# [What you need to do]
The copy you give must match the lines from the top of the data through the line containing "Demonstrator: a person" exactly, and it must hold no pictures.

# [Dataset section]
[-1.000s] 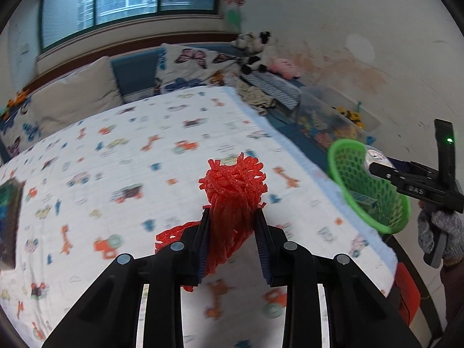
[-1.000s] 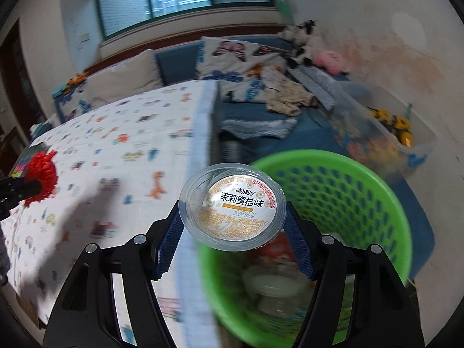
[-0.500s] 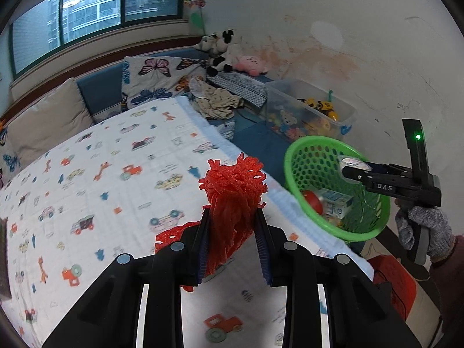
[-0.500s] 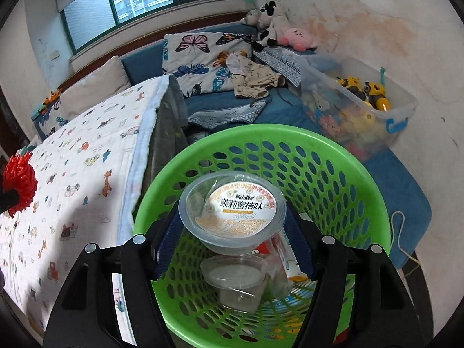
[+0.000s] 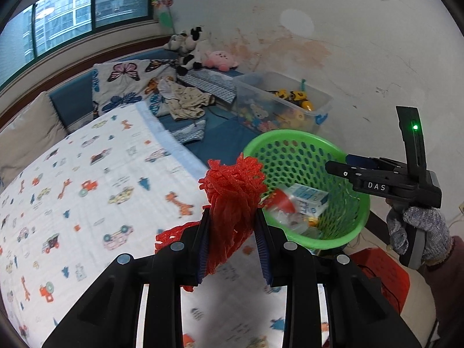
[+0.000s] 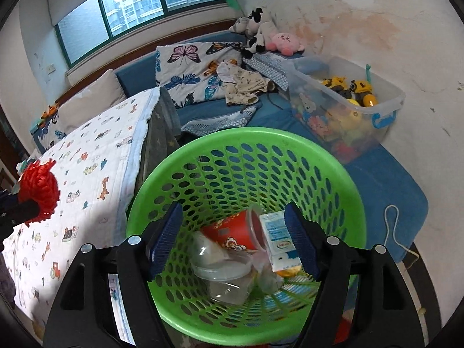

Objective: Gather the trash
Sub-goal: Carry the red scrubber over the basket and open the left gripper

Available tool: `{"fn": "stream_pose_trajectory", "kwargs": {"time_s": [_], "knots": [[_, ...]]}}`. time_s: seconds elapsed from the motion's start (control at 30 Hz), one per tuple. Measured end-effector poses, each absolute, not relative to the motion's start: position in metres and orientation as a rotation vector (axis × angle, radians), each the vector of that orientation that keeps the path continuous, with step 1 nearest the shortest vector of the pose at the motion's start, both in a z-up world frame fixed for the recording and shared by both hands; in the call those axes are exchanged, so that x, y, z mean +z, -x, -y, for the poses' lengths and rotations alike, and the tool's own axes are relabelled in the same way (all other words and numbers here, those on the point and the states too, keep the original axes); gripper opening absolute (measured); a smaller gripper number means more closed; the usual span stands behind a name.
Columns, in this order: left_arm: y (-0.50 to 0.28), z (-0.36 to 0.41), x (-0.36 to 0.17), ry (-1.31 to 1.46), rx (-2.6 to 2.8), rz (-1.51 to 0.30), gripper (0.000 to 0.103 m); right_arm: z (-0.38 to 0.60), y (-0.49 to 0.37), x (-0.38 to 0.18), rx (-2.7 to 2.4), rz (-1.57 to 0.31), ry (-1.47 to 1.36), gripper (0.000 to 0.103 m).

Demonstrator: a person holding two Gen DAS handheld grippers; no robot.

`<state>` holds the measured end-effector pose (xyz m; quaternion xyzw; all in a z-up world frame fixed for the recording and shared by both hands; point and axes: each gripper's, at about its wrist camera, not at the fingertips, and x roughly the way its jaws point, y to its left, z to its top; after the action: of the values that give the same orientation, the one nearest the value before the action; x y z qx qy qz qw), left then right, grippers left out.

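While the left gripper (image 5: pixel 232 237) hangs over the corner of the bed (image 5: pixel 87 179) nearest the basket, its two blue pads press on a bunch of red foam netting (image 5: pixel 232 200), narrowly parted with the net squeezed between them. The frilly top of the net stands above the fingertips and a loose strip of it hangs out to the left of the pads. Just past the bed's edge sits the green basket (image 5: pixel 293 142), with a red cup, a white and blue carton and clear plastic tubs lying blurred at its bottom. At the right of this view a gloved hand (image 5: pixel 417 232) holds the right gripper (image 5: pixel 342 168), its fingers reaching in above the basket's rim. Beyond the basket stands a clear toy box (image 5: pixel 290 107) on blue matting, against the stained wall.

Seen from the right wrist, the right gripper (image 6: pixel 235 235) points down into the green basket (image 6: pixel 246 139), and its jaws are opening with nothing between the pads. Below them, on the basket floor, lie a clear plastic tub (image 6: pixel 226 272), a red paper cup (image 6: pixel 229 232) on its side and a white and blue carton (image 6: pixel 278 240). At the far left edge the red foam netting (image 6: pixel 39 188) shows above the bed (image 6: pixel 95 156), clamped in the dark tip of the other gripper.
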<state>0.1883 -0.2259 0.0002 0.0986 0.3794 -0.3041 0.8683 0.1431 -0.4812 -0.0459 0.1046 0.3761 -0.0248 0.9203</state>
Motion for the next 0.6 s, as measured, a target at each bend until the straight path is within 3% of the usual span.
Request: {"fn": "stream_pose_trajectory", "kwargs": {"time_s": [0.6], "knots": [[-0.193,0.309,-0.02,-0.265,-0.727,-0.838,0.028,0.496,-0.09,-0.043,-0.096,-0.769,-0.218,0.075]]}}
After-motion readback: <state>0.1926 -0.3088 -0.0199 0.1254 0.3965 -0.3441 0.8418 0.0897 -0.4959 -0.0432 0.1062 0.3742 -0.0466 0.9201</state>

# [Solution to the problem]
[-1.000s] 
[-1.000s] 
[-0.500s] 
[-0.500s] 
[+0.000s] 
[+0.000s] 

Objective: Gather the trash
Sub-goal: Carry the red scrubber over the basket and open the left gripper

Available tool: `{"fn": "stream_pose_trajectory", "kwargs": {"time_s": [_], "knots": [[_, ...]]}}`. time_s: seconds elapsed from the motion's start (control at 30 Hz), one per tuple. Measured end-effector poses, each absolute, not relative to the motion's start: position in metres and orientation as a rotation vector (axis × angle, radians), each the vector of that orientation that keeps the path continuous, with step 1 nearest the shortest vector of the pose at the motion's start, both in a z-up world frame fixed for the recording and shared by both hands; in the call those axes are exchanged, so that x, y, z mean +z, -x, -y, for the poses' lengths and rotations alike, and the tool's own axes are relabelled in the same way (all other words and numbers here, those on the point and the states too, keep the original axes); gripper opening absolute (measured); a smaller gripper number means more closed; the usual span stands behind a name.
Columns, in this order: left_arm: y (-0.50 to 0.28), z (-0.36 to 0.41), x (-0.36 to 0.17), ry (-1.31 to 1.46), rx (-2.6 to 2.8), rz (-1.51 to 0.30), gripper (0.000 to 0.103 m); right_arm: z (-0.38 to 0.60), y (-0.49 to 0.37), x (-0.38 to 0.18), rx (-2.7 to 2.4), rz (-1.57 to 0.31), ry (-1.47 to 1.36), gripper (0.000 to 0.103 m).

Demonstrator: a person holding two Gen DAS handheld grippers; no robot.

This answer requires no additional content.